Anno: 2011
Distribuzione: BIM
Durata: 101′
Genere: Drammatico
Nazionalità: Gran Bretagna
Regia: Steve McQueen
Sono passati appena tre anni da quando l’esordiente Steve McQueen ha ricevuto la Camera D’Or al Festival di Cannes 2008 per Hunger, il suo film d’esordio, consacrando l’allora semisconosciuto Michael Fassbender come uno dei migliori attori contemporanei. “Squadra che vince non si cambia”, e così McQueen, riconfermando Fassbender come attore protagonista, ha realizzato Shame e lo ha proposto al Festival del Cinema di Venezia 2011.
Brandon è un trentenne newyorkese bello, sicuro di sé, con una bella casa e un ottimo lavoro. Per rendere la sua vita perfetta ci vorrebbe una donna, ma l’uomo non riesce a legarsi a nessuna perché soffre di una perversa ossessione sessuale. Abituato a relazionarsi al sesso femminile solo in termini puramente erotici, Brandon fugge da qualunque donna scateni in lui il più piccolo senso di emozione. E così l’uomo passa le sue giornate diviso tra il sesso virtuale, le prostitute e i video porno. Quando la sorella Sissy, con la scusa di dover fare qualche concerto in città, si trasferisce a casa sua, Brandon sarà costretto a fare i conti con la propria coscienza e a rendersi conto di provare vergogna per se stesso.

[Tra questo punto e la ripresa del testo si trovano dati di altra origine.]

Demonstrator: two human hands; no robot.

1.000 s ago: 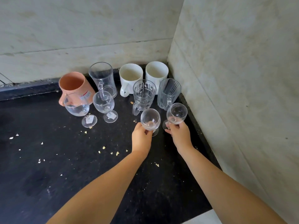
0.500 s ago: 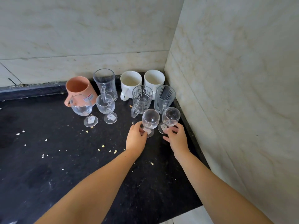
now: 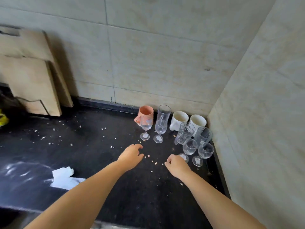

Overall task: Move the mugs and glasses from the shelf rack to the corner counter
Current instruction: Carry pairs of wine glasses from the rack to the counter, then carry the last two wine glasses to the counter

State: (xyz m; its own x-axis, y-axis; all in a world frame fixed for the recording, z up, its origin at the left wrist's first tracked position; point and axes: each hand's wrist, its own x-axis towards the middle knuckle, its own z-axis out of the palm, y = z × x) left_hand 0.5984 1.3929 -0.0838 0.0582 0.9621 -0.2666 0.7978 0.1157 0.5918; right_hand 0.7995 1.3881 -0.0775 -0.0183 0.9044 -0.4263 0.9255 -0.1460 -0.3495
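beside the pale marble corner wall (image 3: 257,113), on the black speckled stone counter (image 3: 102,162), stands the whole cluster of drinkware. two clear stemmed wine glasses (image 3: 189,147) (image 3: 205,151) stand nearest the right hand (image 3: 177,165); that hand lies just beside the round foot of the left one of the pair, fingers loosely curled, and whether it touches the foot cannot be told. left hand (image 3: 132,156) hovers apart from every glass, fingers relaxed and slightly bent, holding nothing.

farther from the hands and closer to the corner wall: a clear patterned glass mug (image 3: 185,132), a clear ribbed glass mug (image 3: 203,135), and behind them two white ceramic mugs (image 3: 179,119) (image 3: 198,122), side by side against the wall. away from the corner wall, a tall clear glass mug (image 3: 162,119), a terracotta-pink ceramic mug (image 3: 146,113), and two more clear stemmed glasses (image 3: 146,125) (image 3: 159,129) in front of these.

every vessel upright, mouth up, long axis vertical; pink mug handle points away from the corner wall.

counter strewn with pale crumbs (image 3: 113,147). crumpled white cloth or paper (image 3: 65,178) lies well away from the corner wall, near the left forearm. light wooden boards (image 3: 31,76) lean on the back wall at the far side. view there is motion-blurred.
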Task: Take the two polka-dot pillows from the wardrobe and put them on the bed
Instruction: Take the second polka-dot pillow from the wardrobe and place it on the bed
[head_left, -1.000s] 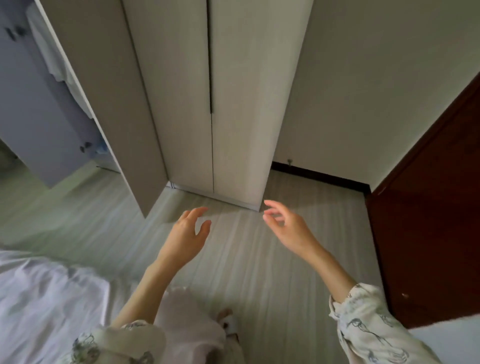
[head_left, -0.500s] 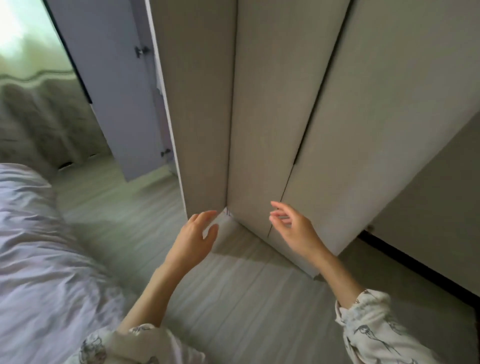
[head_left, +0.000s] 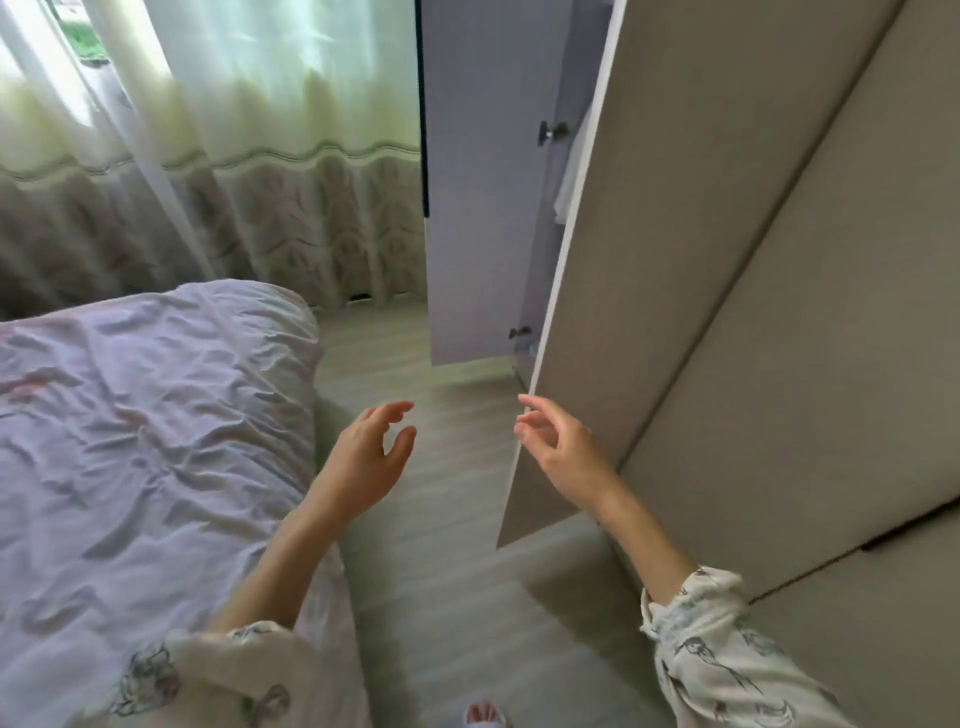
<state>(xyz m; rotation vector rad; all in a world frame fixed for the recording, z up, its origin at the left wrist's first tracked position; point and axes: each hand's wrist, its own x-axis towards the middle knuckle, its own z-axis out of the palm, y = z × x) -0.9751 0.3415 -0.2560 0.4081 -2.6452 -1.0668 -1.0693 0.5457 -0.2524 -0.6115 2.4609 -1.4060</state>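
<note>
The beige wardrobe (head_left: 779, 312) fills the right side, its near doors closed. Beyond it one wardrobe door (head_left: 478, 182) stands open, showing its pale lilac inner face and hinges. The inside of the wardrobe is hidden, and no polka-dot pillow is in view. The bed (head_left: 145, 441), covered with a crumpled pale lilac sheet, lies at the left. My left hand (head_left: 369, 462) hovers over the floor beside the bed's edge, fingers spread and empty. My right hand (head_left: 561, 452) is raised in front of the wardrobe's near corner, fingers apart and empty.
A strip of pale wood floor (head_left: 415, 597) runs between bed and wardrobe. Sheer curtains (head_left: 218, 171) hang over a window at the back left. A bit of white fabric (head_left: 569, 176) shows in the gap behind the open door. My foot (head_left: 485, 714) is at the bottom edge.
My view has swung left: the dark door and wall on the right are gone, and the bed, curtains and open wardrobe door have come into sight. Both hands stay raised and empty.
</note>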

A quanto pare McQueen è letteralmente ossessionato dalle ossessioni. In Hunger, infatti, il protagonista lottava per avere diritto alla libertà individuale, ad una vita normale, insomma, malgrado la prigionia. In Shame, invece, il personaggio è intrappolato nel suo stesso corpo, prigioniero di fissazioni che lo rendono schiavo e costantemente inappagato. È proprio attorno al suo bisogno di provare piacere che si costruisce l’intera narrazione della pellicola: il corpo statuario di Michael Fassbender, esposto più volte nei fotogrammi quasi a ricordare gli antichi tableaux vivant, serve a mascherare il senso di vuoto e desolazione che si porta dentro. Egli preferisce essere “una brutta persona” piuttosto che ammettere di provenire da “un brutto posto”. Sua sorella, invece, una strepitosa Carey Muligan, ostenta il suo dolore in modo opprimente e ridondante: telefonate, messaggi in segreteria, richieste di aiuto.

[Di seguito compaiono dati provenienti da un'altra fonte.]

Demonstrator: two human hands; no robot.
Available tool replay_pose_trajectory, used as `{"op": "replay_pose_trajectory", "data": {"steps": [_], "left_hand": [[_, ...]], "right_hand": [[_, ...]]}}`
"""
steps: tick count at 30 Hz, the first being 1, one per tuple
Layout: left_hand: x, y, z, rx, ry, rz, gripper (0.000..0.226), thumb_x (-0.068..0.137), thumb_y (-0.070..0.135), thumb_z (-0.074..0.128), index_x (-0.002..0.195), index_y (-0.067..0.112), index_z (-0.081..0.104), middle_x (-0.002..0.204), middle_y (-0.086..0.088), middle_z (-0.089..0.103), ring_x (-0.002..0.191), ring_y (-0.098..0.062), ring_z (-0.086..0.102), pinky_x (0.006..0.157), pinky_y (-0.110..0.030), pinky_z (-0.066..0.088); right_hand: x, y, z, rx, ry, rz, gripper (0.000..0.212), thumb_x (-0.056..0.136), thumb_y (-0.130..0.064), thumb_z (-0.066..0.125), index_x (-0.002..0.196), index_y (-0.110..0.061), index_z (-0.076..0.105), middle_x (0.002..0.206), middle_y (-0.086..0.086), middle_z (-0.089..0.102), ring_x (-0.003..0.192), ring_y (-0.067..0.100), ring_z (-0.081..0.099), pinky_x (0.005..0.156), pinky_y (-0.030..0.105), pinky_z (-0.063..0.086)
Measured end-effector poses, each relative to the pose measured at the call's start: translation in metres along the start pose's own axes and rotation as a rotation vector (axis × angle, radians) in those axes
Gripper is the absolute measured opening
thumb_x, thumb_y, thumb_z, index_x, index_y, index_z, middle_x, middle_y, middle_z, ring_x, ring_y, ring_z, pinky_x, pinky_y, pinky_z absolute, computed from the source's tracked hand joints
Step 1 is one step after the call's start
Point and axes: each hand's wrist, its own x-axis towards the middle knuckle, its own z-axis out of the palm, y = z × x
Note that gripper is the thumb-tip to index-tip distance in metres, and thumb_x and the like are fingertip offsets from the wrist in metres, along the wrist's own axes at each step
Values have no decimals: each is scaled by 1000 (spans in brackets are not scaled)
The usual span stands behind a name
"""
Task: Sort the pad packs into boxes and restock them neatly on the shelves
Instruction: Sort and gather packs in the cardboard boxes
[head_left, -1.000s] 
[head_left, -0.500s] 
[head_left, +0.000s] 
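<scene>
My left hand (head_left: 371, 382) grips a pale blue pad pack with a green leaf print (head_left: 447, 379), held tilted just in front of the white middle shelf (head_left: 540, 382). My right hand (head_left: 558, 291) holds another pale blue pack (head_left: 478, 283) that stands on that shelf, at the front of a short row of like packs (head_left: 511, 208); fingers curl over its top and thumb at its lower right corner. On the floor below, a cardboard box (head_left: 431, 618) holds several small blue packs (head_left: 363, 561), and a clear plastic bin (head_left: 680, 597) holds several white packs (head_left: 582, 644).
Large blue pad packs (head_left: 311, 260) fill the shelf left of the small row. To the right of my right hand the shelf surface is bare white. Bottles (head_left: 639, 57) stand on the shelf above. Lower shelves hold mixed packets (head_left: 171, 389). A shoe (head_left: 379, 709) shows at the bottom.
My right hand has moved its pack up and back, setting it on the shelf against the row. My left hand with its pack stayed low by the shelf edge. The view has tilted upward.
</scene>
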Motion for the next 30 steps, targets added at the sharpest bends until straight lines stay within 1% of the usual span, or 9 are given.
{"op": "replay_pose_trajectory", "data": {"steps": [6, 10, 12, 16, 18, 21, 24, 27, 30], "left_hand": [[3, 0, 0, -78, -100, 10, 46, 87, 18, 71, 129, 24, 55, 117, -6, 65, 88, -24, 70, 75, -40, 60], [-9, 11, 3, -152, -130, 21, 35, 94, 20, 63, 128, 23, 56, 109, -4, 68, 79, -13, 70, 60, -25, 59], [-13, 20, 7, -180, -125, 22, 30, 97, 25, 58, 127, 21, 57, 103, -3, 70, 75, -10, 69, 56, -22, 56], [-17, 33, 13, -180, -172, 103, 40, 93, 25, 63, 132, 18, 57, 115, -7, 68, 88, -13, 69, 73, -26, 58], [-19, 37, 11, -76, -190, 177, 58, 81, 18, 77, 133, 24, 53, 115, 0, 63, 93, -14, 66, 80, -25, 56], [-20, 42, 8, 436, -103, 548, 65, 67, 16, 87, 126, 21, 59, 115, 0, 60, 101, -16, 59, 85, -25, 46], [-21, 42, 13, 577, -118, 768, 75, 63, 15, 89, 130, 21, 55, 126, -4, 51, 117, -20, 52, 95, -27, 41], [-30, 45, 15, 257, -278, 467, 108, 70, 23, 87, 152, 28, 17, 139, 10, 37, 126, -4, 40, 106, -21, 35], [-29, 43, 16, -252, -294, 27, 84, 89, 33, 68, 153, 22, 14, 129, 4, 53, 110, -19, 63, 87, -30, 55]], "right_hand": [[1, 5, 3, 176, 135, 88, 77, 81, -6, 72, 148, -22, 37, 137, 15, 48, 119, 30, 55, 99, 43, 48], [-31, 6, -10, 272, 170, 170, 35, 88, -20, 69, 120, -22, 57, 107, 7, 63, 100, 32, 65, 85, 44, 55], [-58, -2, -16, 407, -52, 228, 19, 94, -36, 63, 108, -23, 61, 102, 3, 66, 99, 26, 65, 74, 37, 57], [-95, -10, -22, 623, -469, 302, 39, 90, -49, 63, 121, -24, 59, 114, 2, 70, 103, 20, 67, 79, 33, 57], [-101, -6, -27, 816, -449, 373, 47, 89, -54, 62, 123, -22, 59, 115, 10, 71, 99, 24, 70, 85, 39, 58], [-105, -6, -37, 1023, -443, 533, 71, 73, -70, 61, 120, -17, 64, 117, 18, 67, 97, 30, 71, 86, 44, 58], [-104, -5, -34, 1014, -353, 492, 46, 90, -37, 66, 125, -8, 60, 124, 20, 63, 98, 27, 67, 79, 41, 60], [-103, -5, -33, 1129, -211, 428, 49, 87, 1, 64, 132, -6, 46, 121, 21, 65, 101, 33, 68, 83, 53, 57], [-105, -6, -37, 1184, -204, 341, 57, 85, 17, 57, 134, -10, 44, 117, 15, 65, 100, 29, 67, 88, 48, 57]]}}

Ed è proprio quando i mondi opposti e complementari dei fratelli si incontrano che i difetti dell’uno e dell’altra vengono a galla, ed è impossibile, allora, nasconderli. Questo il motivo di una fotografia asciutta, fredda e distaccata che il bravissimo Seam Bobbit mostra fotogramma dopo fotogramma: il senso di ineluttabile disperazione, frustrazione e vergogna di un uomo consapevole della propria “malattia”, traspare in ogni momento.
McQueen usa lunghi e ricorrenti piani sequenza per raccontare gioie e dolori di un rapporto fraterno (e, probabilmente, incestuoso), in cui i litigi sono tanto distruttivi quanto gli abbracci (inesorabilmente respinti), e in cui ogni personaggio, prima o poi, finisce per fare i conti con se stesso e con il proprio passato. O forse no.